WHAT YOU HAVE TO DO
Please repeat the data in full, character for character.

········

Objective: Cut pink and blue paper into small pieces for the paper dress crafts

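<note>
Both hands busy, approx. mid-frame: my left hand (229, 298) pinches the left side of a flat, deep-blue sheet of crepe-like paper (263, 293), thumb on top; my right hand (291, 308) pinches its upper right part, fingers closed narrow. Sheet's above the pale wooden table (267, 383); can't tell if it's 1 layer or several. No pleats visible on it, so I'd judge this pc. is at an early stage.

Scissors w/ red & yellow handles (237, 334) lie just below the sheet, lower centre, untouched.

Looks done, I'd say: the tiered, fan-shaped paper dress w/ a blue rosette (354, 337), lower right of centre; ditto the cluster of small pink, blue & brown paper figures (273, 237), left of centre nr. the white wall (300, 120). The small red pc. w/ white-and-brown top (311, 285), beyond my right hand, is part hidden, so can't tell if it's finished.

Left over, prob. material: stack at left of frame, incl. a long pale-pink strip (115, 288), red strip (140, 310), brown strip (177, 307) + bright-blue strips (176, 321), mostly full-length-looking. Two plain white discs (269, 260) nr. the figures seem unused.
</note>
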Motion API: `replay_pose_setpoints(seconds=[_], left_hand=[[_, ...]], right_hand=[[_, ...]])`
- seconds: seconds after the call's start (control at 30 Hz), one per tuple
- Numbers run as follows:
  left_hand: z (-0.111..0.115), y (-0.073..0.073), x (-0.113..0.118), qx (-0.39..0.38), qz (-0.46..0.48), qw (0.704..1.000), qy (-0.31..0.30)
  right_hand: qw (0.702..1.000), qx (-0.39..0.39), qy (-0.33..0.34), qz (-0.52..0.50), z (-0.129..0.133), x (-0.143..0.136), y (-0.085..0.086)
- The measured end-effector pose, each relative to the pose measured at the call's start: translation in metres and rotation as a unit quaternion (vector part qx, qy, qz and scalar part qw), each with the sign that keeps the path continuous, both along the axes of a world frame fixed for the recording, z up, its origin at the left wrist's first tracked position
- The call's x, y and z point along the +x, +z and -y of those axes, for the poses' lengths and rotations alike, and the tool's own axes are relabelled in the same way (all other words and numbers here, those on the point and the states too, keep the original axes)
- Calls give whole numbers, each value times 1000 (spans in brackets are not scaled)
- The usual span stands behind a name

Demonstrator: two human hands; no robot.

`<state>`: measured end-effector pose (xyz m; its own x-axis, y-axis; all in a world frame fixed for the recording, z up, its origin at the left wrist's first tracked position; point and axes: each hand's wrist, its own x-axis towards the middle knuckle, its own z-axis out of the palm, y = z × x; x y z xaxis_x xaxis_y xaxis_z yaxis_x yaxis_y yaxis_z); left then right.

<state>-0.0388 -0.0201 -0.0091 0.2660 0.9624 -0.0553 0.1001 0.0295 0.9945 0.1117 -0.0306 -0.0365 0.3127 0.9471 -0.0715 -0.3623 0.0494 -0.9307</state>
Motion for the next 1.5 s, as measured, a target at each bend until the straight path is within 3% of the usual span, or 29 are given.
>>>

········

SOLUTION TO THIS PROBLEM
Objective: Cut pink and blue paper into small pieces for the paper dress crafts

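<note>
Both hands busy, approx. mid-frame: my left hand (229, 298) pinches the left side of a flat, deep-blue sheet of crepe-like paper (263, 293), thumb on top; my right hand (291, 308) pinches its upper right part, fingers closed narrow. Sheet's above the pale wooden table (267, 383); can't tell if it's 1 layer or several. No pleats visible on it, so I'd judge this pc. is at an early stage.

Scissors w/ red & yellow handles (237, 334) lie just below the sheet, lower centre, untouched.

Looks done, I'd say: the tiered, fan-shaped paper dress w/ a blue rosette (354, 337), lower right of centre; ditto the cluster of small pink, blue & brown paper figures (273, 237), left of centre nr. the white wall (300, 120). The small red pc. w/ white-and-brown top (311, 285), beyond my right hand, is part hidden, so can't tell if it's finished.

Left over, prob. material: stack at left of frame, incl. a long pale-pink strip (115, 288), red strip (140, 310), brown strip (177, 307) + bright-blue strips (176, 321), mostly full-length-looking. Two plain white discs (269, 260) nr. the figures seem unused.
</note>
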Motion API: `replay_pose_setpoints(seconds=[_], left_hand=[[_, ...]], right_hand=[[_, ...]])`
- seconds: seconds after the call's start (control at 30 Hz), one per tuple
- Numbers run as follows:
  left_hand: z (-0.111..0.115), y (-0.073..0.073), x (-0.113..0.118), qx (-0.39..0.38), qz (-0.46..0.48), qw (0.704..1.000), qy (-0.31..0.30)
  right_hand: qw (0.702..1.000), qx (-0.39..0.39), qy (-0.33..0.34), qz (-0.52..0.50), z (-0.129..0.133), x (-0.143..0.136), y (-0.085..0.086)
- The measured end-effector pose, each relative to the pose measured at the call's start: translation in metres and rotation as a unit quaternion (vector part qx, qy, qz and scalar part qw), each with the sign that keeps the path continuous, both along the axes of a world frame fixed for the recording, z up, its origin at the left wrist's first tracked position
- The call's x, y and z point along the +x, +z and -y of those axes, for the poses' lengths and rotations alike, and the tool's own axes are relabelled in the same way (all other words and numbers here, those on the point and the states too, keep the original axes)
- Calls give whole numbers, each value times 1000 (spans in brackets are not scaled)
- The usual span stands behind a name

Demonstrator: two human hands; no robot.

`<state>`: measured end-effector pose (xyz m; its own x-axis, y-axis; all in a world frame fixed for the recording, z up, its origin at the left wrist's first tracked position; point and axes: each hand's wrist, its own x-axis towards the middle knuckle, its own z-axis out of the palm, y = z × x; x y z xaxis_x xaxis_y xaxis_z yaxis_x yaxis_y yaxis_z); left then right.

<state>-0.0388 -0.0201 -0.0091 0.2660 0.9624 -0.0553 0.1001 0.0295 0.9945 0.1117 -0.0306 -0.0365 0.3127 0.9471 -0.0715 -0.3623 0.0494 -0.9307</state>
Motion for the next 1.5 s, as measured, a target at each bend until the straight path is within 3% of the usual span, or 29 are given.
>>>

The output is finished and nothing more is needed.